Effect of ionizing radiation on liver protein oxidation and metabolic function in C57BL/6J mice

Purpose : Protein oxidation in response to radiation results in DNA damage, endoplasmic reticulum stress/unfolded protein response, cell cycle arrest, cell death and senescence. The liver, a relatively radiosensitive organ, undergoes measurable alterations in metabolic functions following irradiation. Accordingly, we investigated radiation-induced changes in liver metabolism and alterations in protein oxidation.
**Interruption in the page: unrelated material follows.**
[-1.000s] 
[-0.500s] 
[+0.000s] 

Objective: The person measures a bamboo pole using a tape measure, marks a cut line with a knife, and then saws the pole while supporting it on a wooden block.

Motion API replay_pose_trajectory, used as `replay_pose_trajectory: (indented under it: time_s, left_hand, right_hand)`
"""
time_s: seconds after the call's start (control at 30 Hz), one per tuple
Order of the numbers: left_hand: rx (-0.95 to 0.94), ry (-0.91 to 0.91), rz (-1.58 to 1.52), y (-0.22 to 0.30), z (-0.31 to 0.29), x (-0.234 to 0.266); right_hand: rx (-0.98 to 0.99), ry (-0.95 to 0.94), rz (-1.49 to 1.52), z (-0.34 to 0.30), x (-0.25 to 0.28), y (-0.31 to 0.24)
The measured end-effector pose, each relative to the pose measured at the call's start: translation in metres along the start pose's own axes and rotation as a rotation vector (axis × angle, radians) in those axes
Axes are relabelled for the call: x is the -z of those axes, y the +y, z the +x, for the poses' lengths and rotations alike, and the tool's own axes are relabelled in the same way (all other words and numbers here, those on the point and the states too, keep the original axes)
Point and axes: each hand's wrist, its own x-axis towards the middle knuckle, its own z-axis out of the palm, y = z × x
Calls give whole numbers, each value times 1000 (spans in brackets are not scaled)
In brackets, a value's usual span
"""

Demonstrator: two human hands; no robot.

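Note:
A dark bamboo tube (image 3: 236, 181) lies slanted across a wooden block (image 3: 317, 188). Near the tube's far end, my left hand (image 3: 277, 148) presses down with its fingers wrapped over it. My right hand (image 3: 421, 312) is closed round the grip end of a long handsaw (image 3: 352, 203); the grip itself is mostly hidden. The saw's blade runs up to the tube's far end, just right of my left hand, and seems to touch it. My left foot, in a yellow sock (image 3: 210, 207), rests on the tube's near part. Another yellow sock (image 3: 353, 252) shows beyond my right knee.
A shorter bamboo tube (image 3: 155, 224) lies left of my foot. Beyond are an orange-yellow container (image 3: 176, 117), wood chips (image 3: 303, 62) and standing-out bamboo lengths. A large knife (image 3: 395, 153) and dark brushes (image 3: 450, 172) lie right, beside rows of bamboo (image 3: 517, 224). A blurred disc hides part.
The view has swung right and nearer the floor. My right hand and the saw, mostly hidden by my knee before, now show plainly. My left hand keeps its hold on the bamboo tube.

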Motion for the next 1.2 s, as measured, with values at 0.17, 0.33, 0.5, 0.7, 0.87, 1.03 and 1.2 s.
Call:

Materials and methods : C57BL/6 mice were sham irradiated or exposed to 8.5 Gy Co-60 (0.6 Gy/min) total body irradiation. Metabolites and metabolic enzymes in the blood and liver tissue were analyzed. Two-dimensional gel electrophoresis and OxyBlot (TM) were used to detect carbonylated proteins that were then identified by peptide mass fingerprinting. Results : Analysis of serum metabolites revealed elevated glucose, bilirubin, lactate dehydrogenase (LDH), high-density lipoprotein, and aspartate aminotransferase within 24-72 h post irradiation. Liver tissue LDH and alkaline phosphatase activities were elevated 24-72 h post irradiation. OxyBlotting revealed that the hepatic proteome contains baseline protein carbonylation. Radiation exposure increased carbonylation of specific liver proteins including carbonic anhydrase 1, alpha-enolase, and regucalcin. Conclusions : 8.5 Gy irradiation resulted in distinct metabolic alterations in hepatic functions. Coincident with these changes, radiation induced the carbonylation of specific liver enzymes. The oxidation of liver enzymes may underlie some radiation-induced alterations in hepatic function.